Results: We identified 24 patients who received a total of 31 kidney allografts. Median age at first transplant was 45.5 years (range, 18-68 y), and median follow-up after transplant was 60 months (range, 0.5-226 mo). All patients were positive for antineutrophil cytoplasmic antibody (71% by proteinase 3 and 29% by myeloperoxidase) at diagnosis. Patient survival at 1 and 5 years was 92% and 88%, with corresponding death-censored allograft survival of 93% and 71%. Overall patient and allograft relapse rates were 0.022 and 0.016 relapse/patient-years. The pooled analysis comprised 20 studies (1169 patients). Patient/graft survival ranged from 64% to 80%/77% to 100% at 5 years and from 60% to 100%/59% to 84% at 10 years. Relapse rate was significantly higher in patients with positive antineutrophil cytoplasmic antibody at transplant (14% vs 5%; P = .042).

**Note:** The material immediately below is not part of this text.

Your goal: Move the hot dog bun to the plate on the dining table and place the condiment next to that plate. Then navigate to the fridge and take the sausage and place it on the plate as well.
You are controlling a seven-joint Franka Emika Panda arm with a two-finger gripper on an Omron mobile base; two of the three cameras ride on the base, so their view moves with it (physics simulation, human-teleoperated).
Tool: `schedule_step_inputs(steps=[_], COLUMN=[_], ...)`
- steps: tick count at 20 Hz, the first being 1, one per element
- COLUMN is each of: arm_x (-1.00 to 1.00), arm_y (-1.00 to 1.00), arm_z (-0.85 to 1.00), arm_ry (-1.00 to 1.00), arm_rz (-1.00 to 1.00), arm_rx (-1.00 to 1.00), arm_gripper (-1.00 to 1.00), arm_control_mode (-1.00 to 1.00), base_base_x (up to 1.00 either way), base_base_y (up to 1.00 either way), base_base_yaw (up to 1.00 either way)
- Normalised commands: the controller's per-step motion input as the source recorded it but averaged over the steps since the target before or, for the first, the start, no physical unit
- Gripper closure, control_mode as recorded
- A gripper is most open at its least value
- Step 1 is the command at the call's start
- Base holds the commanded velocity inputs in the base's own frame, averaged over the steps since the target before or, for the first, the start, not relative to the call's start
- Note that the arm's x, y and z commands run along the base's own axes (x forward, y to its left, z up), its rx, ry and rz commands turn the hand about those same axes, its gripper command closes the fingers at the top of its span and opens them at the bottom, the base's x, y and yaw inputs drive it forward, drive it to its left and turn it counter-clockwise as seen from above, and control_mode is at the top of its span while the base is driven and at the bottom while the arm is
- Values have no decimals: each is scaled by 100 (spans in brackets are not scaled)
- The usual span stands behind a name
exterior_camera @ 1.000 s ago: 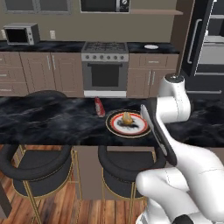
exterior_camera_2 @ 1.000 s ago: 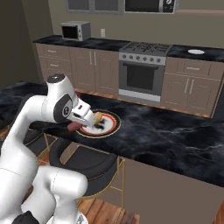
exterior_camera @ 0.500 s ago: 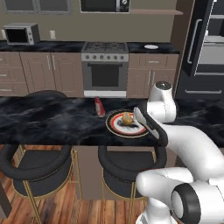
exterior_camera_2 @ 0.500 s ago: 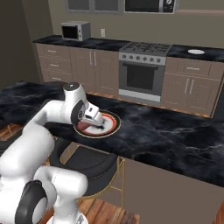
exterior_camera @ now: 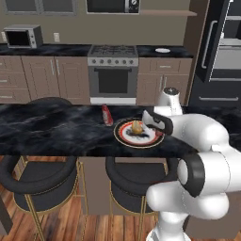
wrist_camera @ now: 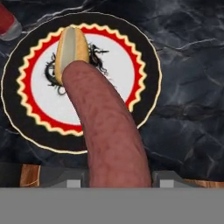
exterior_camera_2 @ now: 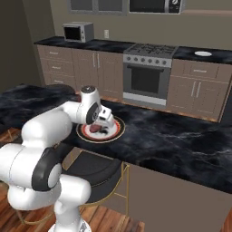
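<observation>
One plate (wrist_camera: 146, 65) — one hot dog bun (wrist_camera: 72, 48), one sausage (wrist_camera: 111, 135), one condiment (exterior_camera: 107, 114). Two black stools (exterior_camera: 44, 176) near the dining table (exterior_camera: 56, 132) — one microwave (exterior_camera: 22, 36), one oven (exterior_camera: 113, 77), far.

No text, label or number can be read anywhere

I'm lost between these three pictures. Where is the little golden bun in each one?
Left base view: the hot dog bun lies on the plate, just left of the robot's hand.
Right base view: I cannot make the bun out; the arm covers much of the plate.
Hand view: bun at upper left on the plate, beyond the sausage.
Shared landmark: the red-rimmed plate.
</observation>
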Motion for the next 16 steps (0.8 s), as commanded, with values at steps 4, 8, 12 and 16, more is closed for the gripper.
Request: schedule_step_inputs(steps=[4, 8, 12, 16], arm_x=[65, 57, 37, 29], arm_y=[0, 0, 0, 0], arm_z=[-38, -42, -49, -49], arm_ry=[8, 6, 4, 5], arm_rz=[1, 0, 1, 0], arm_rx=[0, 0, 0, 0], arm_gripper=[100, 100, 100, 100], arm_control_mode=[-100, -100, -100, -100], base_base_x=[0, 0, 0, 0], base_base_y=[0, 0, 0, 0], base_base_yaw=[0, 0, 0, 0])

Conclusions: Our experience shows that kidney transplant remains a safe option for patients with end-stage kidney disease secondary to antineutrophil cytoplasmic antibody-associated vasculitis. Disease relapse posttransplant is uncommon and associated with pretransplant relapse. Pooled analyses suggest that relapse rate is higher in patients with positive antineutrophil cytoplasmic antibody at transplant. Multicenter registry data are needed to define renal outcome predictors in antineutrophil cytoplasmic antibody-associated vasculitis.